Your assignment
The lines below, from the first through the one containing "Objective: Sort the", are to be given again exactly, with pictures left out and nothing added.

============================================================

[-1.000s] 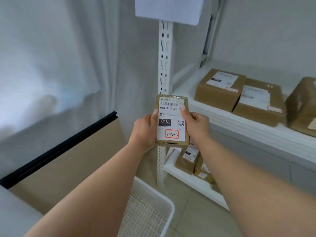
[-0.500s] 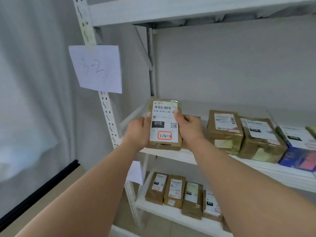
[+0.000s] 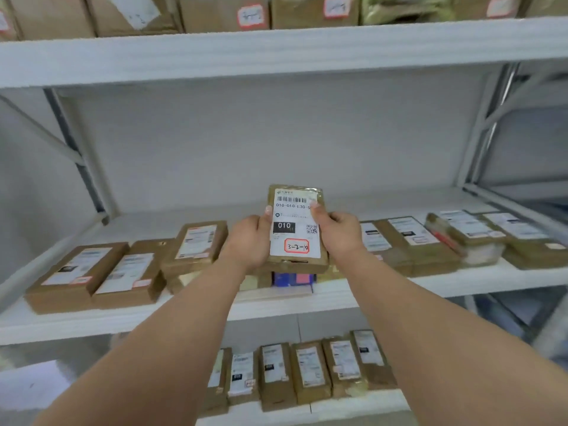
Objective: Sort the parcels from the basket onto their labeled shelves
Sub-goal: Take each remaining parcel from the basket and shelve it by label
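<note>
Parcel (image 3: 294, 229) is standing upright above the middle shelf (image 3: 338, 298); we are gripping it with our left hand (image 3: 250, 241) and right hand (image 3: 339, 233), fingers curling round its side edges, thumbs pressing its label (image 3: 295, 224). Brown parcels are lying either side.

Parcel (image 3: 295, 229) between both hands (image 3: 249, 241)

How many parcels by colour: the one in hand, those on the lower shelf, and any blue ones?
Brown held parcel: 1
Brown lower-shelf parcels: 6 in view
Blue parcel: 1
Total: 8
</note>
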A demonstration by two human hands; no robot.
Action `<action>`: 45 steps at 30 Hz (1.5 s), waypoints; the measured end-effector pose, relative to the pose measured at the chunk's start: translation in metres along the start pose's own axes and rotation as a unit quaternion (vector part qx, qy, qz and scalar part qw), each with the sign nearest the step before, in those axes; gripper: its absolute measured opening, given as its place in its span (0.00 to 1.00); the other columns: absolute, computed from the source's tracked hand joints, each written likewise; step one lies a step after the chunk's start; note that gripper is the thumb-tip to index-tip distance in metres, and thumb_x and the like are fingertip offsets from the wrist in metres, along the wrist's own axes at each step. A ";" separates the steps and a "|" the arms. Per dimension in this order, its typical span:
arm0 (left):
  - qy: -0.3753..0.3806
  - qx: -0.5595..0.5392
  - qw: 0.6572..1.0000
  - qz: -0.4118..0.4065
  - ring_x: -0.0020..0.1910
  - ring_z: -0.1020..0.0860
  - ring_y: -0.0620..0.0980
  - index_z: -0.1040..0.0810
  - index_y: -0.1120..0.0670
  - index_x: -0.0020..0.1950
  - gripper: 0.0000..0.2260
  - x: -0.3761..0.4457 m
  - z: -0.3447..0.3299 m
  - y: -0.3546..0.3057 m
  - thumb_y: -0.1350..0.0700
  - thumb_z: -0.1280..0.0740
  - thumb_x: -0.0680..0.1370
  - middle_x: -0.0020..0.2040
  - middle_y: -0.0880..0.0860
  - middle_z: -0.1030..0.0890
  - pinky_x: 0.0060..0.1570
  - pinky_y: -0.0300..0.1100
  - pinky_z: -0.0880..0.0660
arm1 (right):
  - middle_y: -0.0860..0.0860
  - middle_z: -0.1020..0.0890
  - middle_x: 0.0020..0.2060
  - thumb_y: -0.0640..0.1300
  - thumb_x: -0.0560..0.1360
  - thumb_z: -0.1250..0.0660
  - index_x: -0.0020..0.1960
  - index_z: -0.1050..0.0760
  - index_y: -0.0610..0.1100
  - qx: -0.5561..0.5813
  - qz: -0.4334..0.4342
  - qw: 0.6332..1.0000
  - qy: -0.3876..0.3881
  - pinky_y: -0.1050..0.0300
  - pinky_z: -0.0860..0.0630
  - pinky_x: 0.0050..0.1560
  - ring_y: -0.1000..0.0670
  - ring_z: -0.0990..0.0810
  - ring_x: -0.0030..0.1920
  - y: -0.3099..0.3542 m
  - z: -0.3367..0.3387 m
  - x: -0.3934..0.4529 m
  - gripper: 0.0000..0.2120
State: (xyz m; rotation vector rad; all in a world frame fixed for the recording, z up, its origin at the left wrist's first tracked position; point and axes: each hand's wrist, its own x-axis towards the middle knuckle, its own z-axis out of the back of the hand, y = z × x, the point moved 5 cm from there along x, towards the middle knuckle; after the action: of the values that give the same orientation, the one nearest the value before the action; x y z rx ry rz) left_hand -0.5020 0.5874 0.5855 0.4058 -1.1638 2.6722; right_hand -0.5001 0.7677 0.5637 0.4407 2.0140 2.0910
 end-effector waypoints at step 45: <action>0.249 -0.066 0.963 -0.077 0.21 0.21 0.48 0.22 0.58 0.37 0.27 0.149 -0.361 -0.265 0.42 0.48 0.82 0.23 0.51 0.21 0.19 0.34 0.29 | 0.45 0.15 0.41 0.58 0.75 0.32 0.43 0.21 0.40 -0.011 -0.066 0.977 -0.200 0.43 0.21 0.54 0.43 0.16 0.45 -0.040 0.396 0.196 0.20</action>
State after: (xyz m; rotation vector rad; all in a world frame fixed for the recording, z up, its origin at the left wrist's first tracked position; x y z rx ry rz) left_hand -0.6273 1.0417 0.5796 -0.1856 -1.0852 2.3443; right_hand -0.5462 1.2087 0.5471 0.6462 1.7338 1.7733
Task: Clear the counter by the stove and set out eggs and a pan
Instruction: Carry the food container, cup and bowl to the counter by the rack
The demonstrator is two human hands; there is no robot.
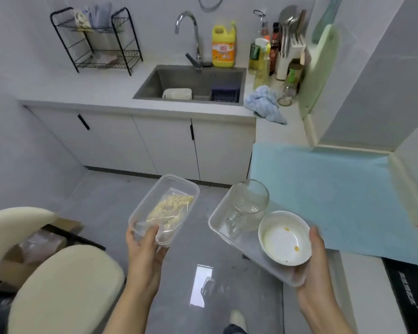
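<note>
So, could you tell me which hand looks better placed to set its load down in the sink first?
Probably the left hand: it holds only the light plastic container, nearer the sink. The right hand balances a tray with a glass mug and bowl.

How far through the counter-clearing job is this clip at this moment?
Early to midway, judging by the bare blue mat. In hand: the left hand grips a clear container of food; the right hand holds a tray carrying a glass mug and a dirty bowl. Left: putting these down; no eggs or pan visible.
</note>
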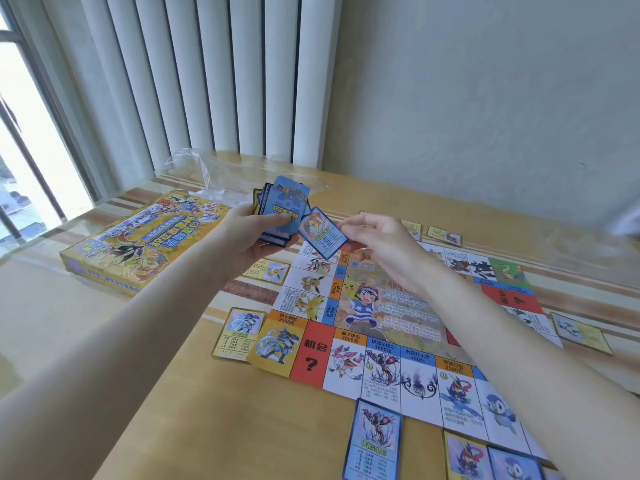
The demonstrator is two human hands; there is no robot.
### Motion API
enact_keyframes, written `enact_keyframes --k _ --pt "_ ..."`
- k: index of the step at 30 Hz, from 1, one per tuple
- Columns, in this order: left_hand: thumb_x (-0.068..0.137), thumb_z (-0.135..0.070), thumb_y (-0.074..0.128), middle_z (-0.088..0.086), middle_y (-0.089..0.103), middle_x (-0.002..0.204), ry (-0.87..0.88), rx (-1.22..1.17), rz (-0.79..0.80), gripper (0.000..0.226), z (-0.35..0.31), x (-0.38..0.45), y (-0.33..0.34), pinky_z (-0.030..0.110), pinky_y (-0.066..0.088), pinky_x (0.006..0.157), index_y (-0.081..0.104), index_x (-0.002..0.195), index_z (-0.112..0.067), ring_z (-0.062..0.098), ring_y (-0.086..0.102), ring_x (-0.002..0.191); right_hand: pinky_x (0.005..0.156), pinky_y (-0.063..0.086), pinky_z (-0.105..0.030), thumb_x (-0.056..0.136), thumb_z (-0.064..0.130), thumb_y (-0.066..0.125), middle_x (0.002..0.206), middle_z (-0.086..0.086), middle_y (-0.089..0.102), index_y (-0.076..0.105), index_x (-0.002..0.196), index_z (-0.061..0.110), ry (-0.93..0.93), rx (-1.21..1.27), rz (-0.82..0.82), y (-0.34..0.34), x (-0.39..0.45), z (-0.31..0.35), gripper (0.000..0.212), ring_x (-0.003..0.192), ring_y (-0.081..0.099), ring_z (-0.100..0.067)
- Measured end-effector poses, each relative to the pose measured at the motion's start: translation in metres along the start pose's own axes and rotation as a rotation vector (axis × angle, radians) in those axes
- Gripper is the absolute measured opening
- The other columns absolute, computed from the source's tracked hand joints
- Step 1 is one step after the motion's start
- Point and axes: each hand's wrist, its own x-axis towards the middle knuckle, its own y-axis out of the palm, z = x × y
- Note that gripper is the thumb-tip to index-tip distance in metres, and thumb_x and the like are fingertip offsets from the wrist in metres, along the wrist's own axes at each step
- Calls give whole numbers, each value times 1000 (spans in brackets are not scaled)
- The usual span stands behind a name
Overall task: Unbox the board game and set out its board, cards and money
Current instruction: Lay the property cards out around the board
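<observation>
The blue-bordered card [374, 441] lies nearest, on the desk [207, 427] at the board [391, 327] edge. Right hand [377, 244] fingers pinch 1 card [322, 233], long axis tilted, just right of the deck [280, 213] gripped by the left hand [249, 237].

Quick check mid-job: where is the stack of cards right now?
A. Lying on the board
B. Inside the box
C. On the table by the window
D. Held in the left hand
D: the left hand grips the card stack above the board, while the right hand pinches a single card beside it; the box lies closed on the table.
</observation>
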Motion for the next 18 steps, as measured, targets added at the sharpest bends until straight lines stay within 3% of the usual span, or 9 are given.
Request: enact_keyframes --k 4,9,13,18 --pt "87 3 57 17 62 96 6 -20 -41 10 1 3 -5 35 59 67 55 95 -3 27 65 79 51 44 -17 86 -3 60 76 -5 66 60 90 10 -4 -11 -11 11 8 1 14 56 53 -9" --pt "88 1 58 18 65 98 13 31 -172 23 -3 9 -20 33 58 65 53 110 -1 28 66 82 52 46 -20 83 -3 63 85 -11 66 61 85 11 43 -131 -190 19 33 1 14 57 55 -11" --pt "87 1 59 18 64 87 -33 105 -220 20 -2 5 -33 31 59 56 54 106 -2 27 65 74 52 44 -20 80 3 69 87 -9 66 67 90 9 62 -344 -137 40 49 -1 11 64 58 -12" --pt "87 1 60 16 63 87 -138 198 -221 9 7 -5 -40 27 56 46 55 92 -5 26 63 69 56 44 -17 81 4 69 86 -5 62 68 90 6 3 -442 -47 67 56 -4 9 77 58 -16"
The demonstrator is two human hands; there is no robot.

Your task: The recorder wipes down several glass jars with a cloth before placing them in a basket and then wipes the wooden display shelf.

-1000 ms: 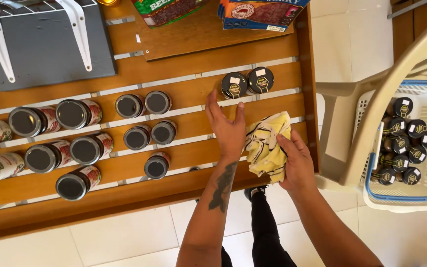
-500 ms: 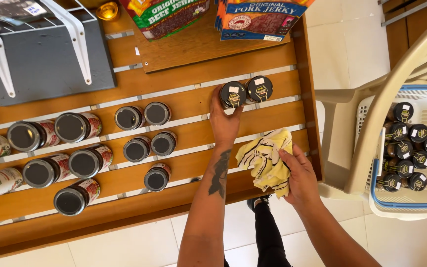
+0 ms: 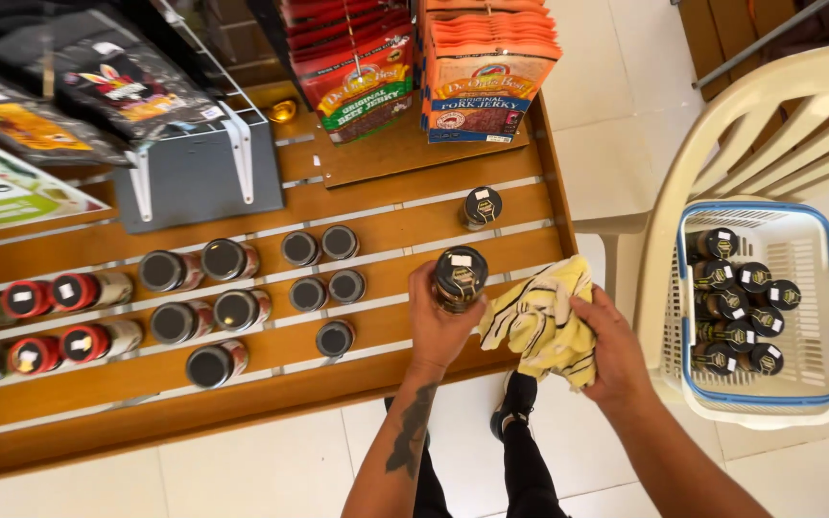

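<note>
so the wooden shelf (image 3: 271, 379) sits right under both hands, right hand (image 3: 610, 341) bunched tight on the yellow cloth (image 3: 537, 321), left hand (image 3: 441, 326) clamped round the dark-lidded jar (image 3: 460, 276); I'd keep that jar upright while wiping, and its label's hidden by fingers.

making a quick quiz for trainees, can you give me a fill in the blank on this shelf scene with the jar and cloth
1. The left hand grips a dark-lidded jar while the right hand holds a ____ cloth.
2. The white basket of jars rests on a plastic ____.
3. One jar stands alone on the wooden ____ above the held jar.

Missing words: yellow; chair; shelf
</note>
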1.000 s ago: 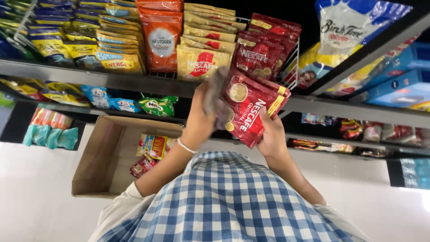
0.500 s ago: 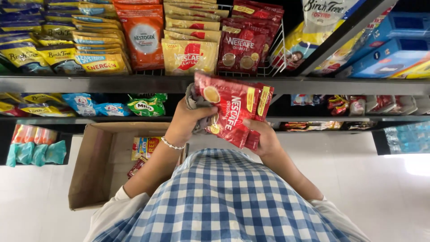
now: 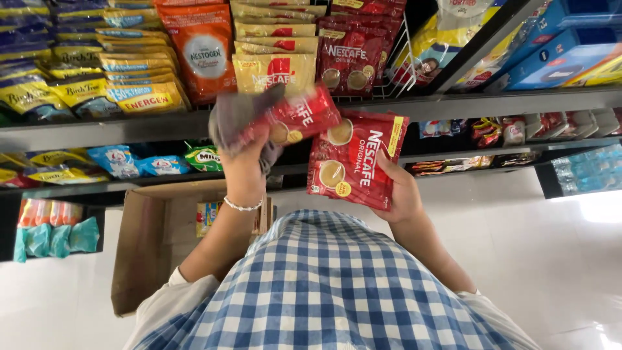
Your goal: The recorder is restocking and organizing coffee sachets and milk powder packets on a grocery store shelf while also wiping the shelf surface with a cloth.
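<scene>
Red coffee pouch (image 3: 301,120) raised in left hand (image 3: 245,162) grip with grey cloth (image 3: 233,116); right hand (image 3: 400,191) grips red pouch stack (image 3: 353,162)

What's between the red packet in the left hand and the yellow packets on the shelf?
Nothing: in the head view, the red packet overlaps the yellow packets.

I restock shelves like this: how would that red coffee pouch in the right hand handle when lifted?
The red pouch probably stays fairly floppy: the right hand holds it by one edge. It looks light for its size, as fingers alone carry it. Its glossy film may be slippery, like the pouch in the left hand.
</scene>
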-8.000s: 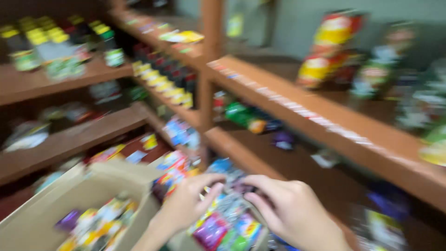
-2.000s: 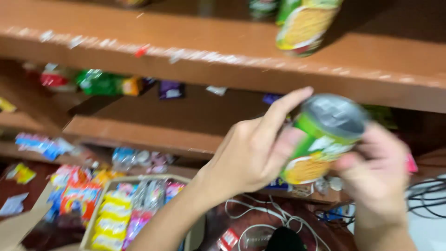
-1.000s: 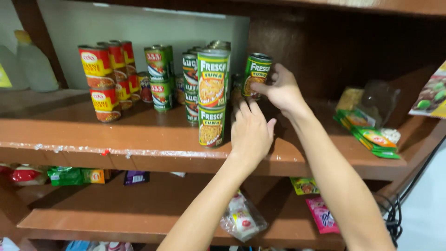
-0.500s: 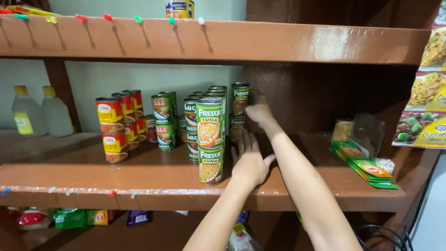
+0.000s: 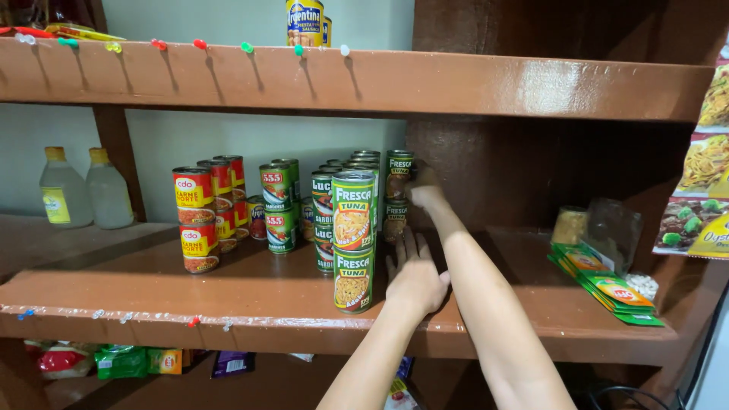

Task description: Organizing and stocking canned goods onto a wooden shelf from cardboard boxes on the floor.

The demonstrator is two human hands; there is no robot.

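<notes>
Brown-painted wood makes up the middle shelf point(image 5: 250, 304), where the tins stand. Right hand point(image 5: 427, 191) reaches to the back and is wrapped about the upper green tin point(image 5: 398, 176) of the rearmost pile, at about 12 o'clock from the left hand; its fingers are mostly hidden behind the tin, so how tightly they close cannot be told. That tin sits on one more green tin point(image 5: 394, 220), making two in that pile. Left hand point(image 5: 414, 277) lies flat on the shelf with fingers spread, just at 3 o'clock of the front stack point(image 5: 353, 250), two green-and-yellow tins, one on the other. Behind this stack more green tins crowd together; their number cannot be counted. At 9 o'clock stands a group of red tins point(image 5: 199, 220), at least five showing. Further to 9 o'clock are two clear bottles point(image 5: 85, 190) with yellow caps. At 3 o'clock lies a fan of green sachets point(image 5: 607, 285). One yellow tin point(image 5: 304, 23) stands on the upper shelf point(image 5: 456, 83).
</notes>
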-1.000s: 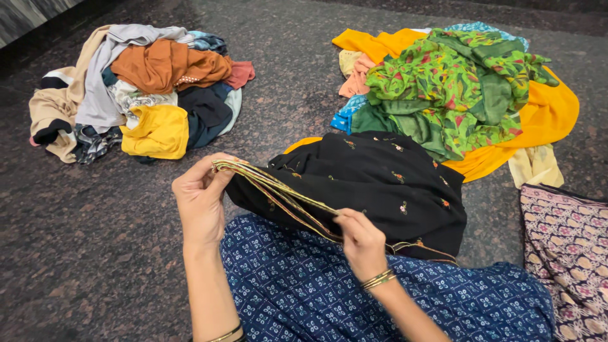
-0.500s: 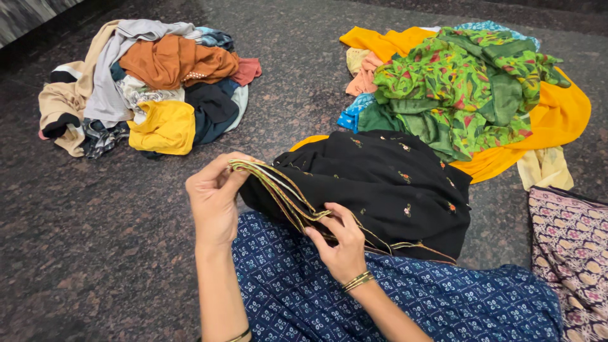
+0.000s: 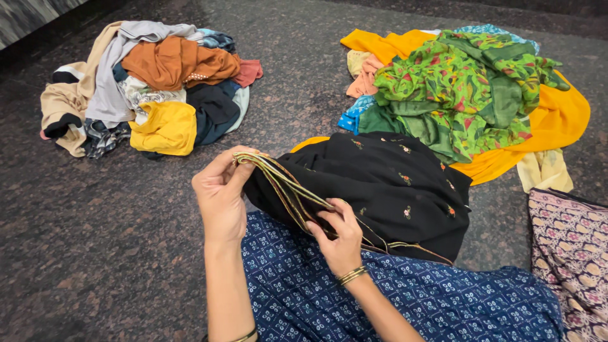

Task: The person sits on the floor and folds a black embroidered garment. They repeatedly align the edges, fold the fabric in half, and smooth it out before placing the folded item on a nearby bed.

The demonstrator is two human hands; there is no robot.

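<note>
A black cloth (image 3: 386, 190) lies spread across the person's lap, near the middle of the scene, part of it resting on the dark speckled floor (image 3: 114, 240). It is thin and matte, scattered with small embroidered motifs in orange, red and green, and edged with a narrow gold-and-dark striped border (image 3: 285, 187) — several layers of that border are gathered together into a flat bundle.

The left hand (image 3: 220, 196) is closed around the far left end of the gathered border, thumb on top and fingers curled beneath, pinching the layers tight. The right hand (image 3: 342, 237), with thin gold bangles (image 3: 352, 275) at the wrist, is closed on the same border lower down and to the right, fingertips pressing the edge against the cloth. Between the two hands the border runs taut and straight.

Beneath the cloth is a blue printed garment (image 3: 405, 304) over the person's legs. Far left sits a heap of mixed clothes (image 3: 152, 95) — orange, yellow, grey and beige. Far right lies another heap, a green floral fabric (image 3: 462, 88) on top of yellow cloth (image 3: 557, 120). A maroon patterned cloth (image 3: 570, 253) lies at the near right edge.
</note>
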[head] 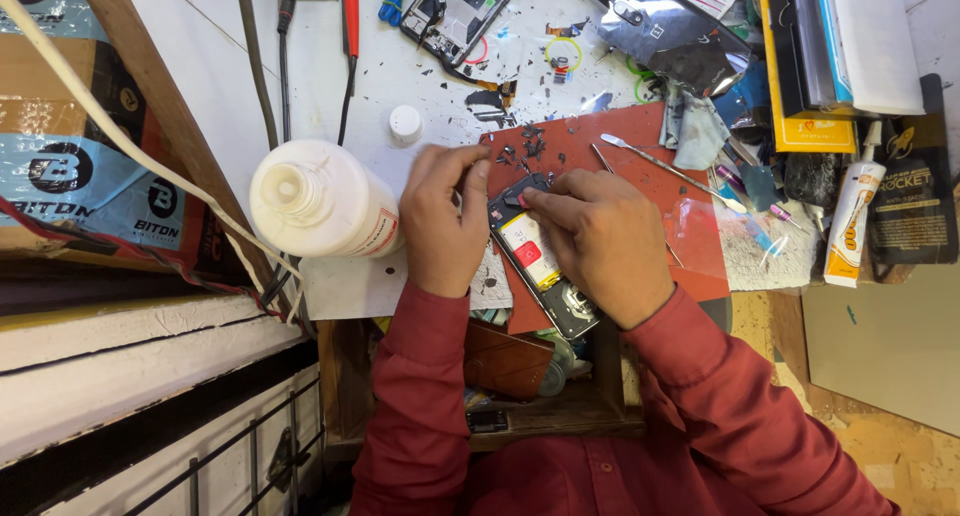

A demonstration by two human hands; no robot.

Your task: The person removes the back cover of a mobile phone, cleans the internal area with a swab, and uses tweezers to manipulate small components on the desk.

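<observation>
An opened phone (535,256), back cover off with its battery and inner parts showing, lies on a red mat (640,166) at the bench's near edge. My left hand (443,216) rests along the phone's left side and steadies it. My right hand (600,241) lies over the phone's right side, its fingertips pinched on something small and pinkish at the phone's top end. Whether that is a tool or a part I cannot tell. Both arms wear red sleeves.
A white plastic bottle (320,198) lies on its side left of my left hand, its cap (405,124) behind it. Metal picks (670,171), a glue tube (850,216), another opened phone (460,11), cables and scraps crowd the bench. An open drawer (520,376) sits below.
</observation>
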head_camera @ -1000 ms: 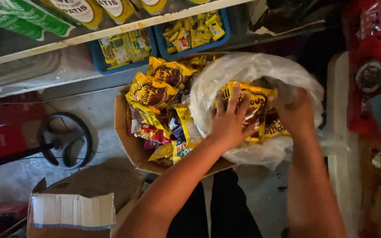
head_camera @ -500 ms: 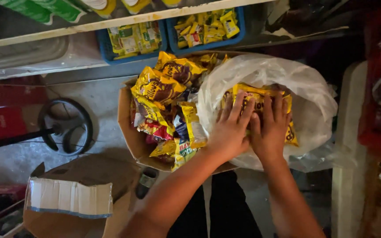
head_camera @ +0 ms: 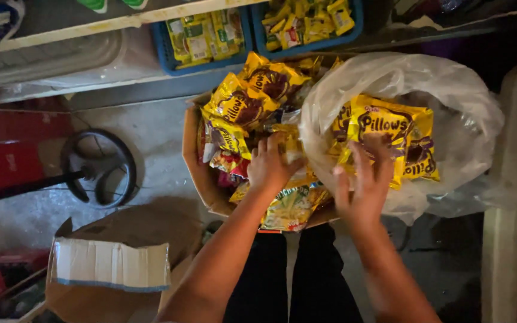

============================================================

Answer to this exercise
[-1.000s] 
[-0.500s] 
[+0.000s] 
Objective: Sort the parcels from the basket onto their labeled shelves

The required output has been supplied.